A socióloga Rosângela da Silva, a Janja, afirmou que enxergou machismo nas críticas que recebeu ao longo da campanha do presidente eleito, Luiz Inácio Lula da Silva (PT), e que pretende ressignificar o papel de primeira-dama.
“Houve machismo, porque talvez a figura do Lula por si só se bastasse, e agora tem uma mulher do lado dele, não que complemente, mas que soma com ele em algumas coisas. Hoje acho importante olhar para ele e também estar me vendo. Isso não acontecia antes”, disse em entrevista ao Fantástico, da TV Globo, na noite deste domingo (13).
“Sou uma pessoa que é propositiva, que não fica sentada, que vai e faz”, afirmou a esposa de Lula. Após a exibição da entrevista, o perfil dele em uma rede social publicou: “A Janja tem sua história e personalidade. Por ela eu me apaixonei. Hoje o Brasil conheceu um pouco mais da Janjinha”.
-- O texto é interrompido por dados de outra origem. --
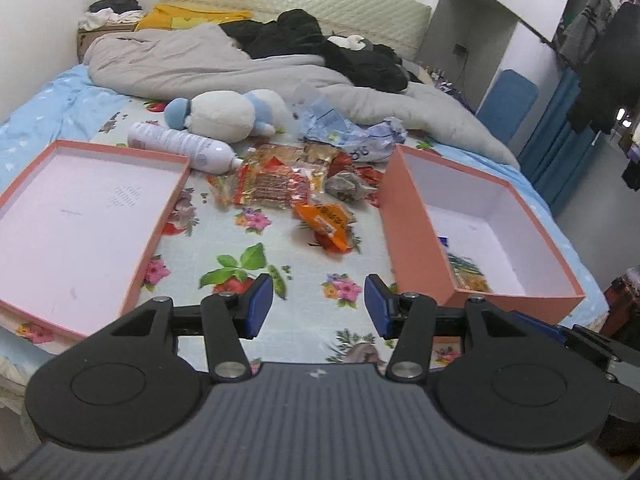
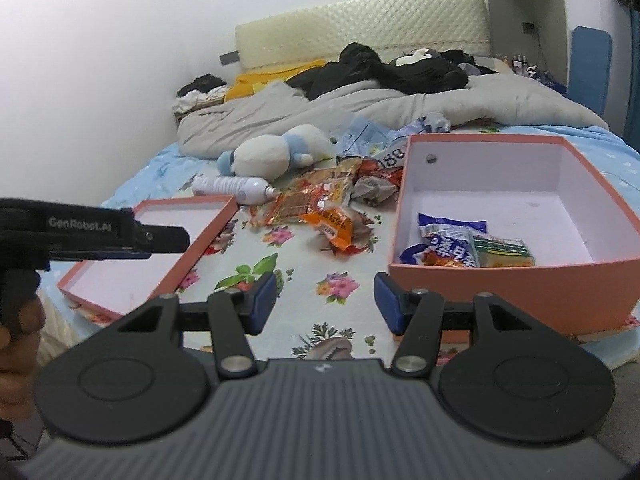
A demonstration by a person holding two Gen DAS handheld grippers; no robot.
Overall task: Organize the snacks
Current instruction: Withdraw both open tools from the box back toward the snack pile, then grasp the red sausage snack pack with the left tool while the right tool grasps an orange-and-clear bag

A socióloga também disse que pretende ressignificar o “conteúdo” do que é ser uma primeira-dama, “trazendo algumas coisas importantes, algumas pautas importantes para as mulheres, para as pessoas, para as famílias de uma forma geral”. “Talvez seja esse papel de mais articulação com a sociedade civil.”
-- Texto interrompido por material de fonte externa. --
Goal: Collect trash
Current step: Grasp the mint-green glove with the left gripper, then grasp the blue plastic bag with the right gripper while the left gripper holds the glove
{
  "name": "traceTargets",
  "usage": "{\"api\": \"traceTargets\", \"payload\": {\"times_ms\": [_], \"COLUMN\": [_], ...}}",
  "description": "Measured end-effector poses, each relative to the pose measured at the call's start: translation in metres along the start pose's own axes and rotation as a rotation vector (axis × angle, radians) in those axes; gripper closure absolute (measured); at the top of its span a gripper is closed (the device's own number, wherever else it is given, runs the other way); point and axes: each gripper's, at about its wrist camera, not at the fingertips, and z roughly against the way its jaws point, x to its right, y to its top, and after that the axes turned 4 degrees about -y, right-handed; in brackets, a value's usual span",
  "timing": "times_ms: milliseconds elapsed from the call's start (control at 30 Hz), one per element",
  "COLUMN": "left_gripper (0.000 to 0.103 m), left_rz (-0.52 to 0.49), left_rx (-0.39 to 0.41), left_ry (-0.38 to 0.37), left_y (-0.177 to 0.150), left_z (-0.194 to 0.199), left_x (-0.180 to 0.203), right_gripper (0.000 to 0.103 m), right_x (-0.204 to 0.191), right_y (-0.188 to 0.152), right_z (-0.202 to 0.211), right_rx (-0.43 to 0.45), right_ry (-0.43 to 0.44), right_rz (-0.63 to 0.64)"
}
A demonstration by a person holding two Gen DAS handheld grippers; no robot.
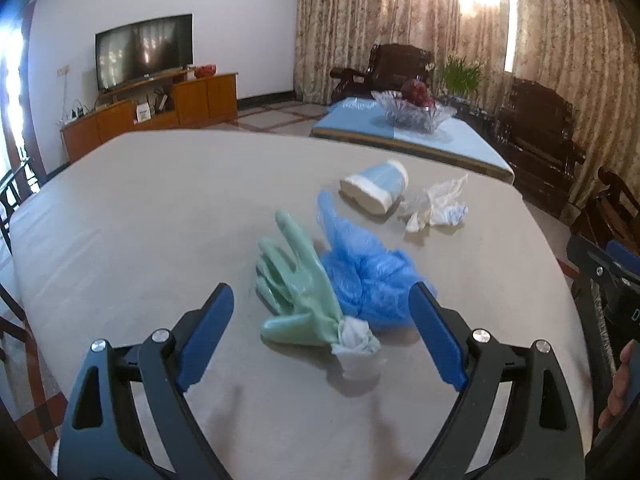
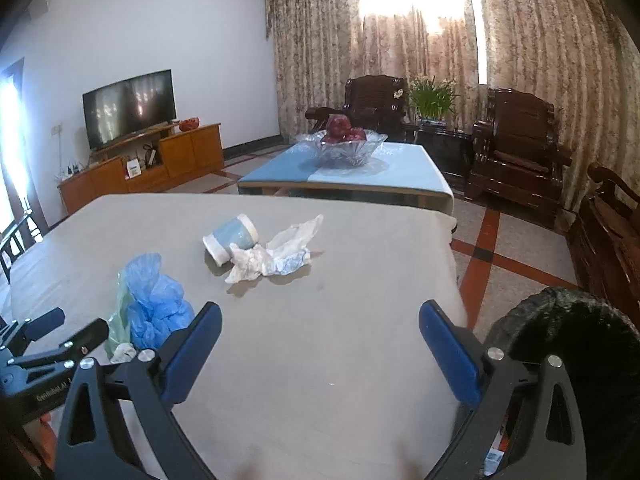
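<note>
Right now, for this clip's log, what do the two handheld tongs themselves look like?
Both match: the left tongs and right tongs have black plastic arms with triangular cutouts, silver round bolt heads at the pivots, and flat blue pads on the fingers. The right wrist view shows white lettering on the left unit's black body. No cables or sleeves visible.

Home living room, television (image 2: pixel 129 109), armchairs (image 2: pixel 516 148), curtains (image 2: pixel 540 32)

glove (image 1: pixel 296 280) mint green | bag (image 1: pixel 368 276) blue | cup (image 1: pixel 376 190) pale blue, white bands | tablecloth (image 1: pixel 160 208) beige
</note>
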Motion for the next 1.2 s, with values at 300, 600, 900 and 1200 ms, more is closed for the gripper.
{"api": "traceTargets", "payload": {"times_ms": [300,600,900,1200], "left_gripper": [0.017,0.047,0.076,0.077], "left_rz": [-0.001,0.046,0.071,0.095], "left_rx": [-0.074,-0.148,-0.119,-0.099], "left_ry": [0.016,-0.022,-0.04,0.012], "left_y": [-0.016,-0.021,-0.012,-0.003], "left_z": [-0.028,-0.044,-0.031,-0.026], "left_x": [0.003,-0.006,-0.024,-0.049], "right_gripper": [0.006,0.006,0.01,0.018], "right_x": [0.003,-0.004,-0.042,-0.096], "right_y": [-0.008,-0.011,-0.01,-0.011], "right_z": [-0.012,-0.02,-0.032,-0.053], "right_rx": [-0.031,-0.044,-0.068,-0.109], "right_ry": [-0.021,-0.01,0.072,0.165], "right_rz": [0.017,0.039,0.077,0.138]}}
Ao ser questionada sobre quais compromissos ela terá nos próximos anos, Janja citou o combate à violência contra as mulheres, a alimentação saudável, a garantia de acesso da população a alimentos e o combate ao racismo, “que é uma coisa que a gente não consegue mais admitir na sociedade”.
“Vamos trabalhar isso [violência contra as mulheres] com muita força. Quero atuar bastante nisso, fazer essa discussão com a sociedade. Não é com medida provisória que você resolve essa questão.”
Ela disse que, com Lula na Presidência, seguirá ao lado do marido e não deve “ficar em casa” quando ele sair para trabalhar. “Isso vai ser difícil de acontecer, porque não é da minha personalidade. A gente vai estar junto, vou estar do lado dele boa parte do tempo contribuindo no que eu puder contribuir.”
Para a futura primeira-dama, o maior desafio do terceiro mandato do petista será o de “reascender a chama” da solidariedade e da compaixão em uma parcela da sociedade brasileira.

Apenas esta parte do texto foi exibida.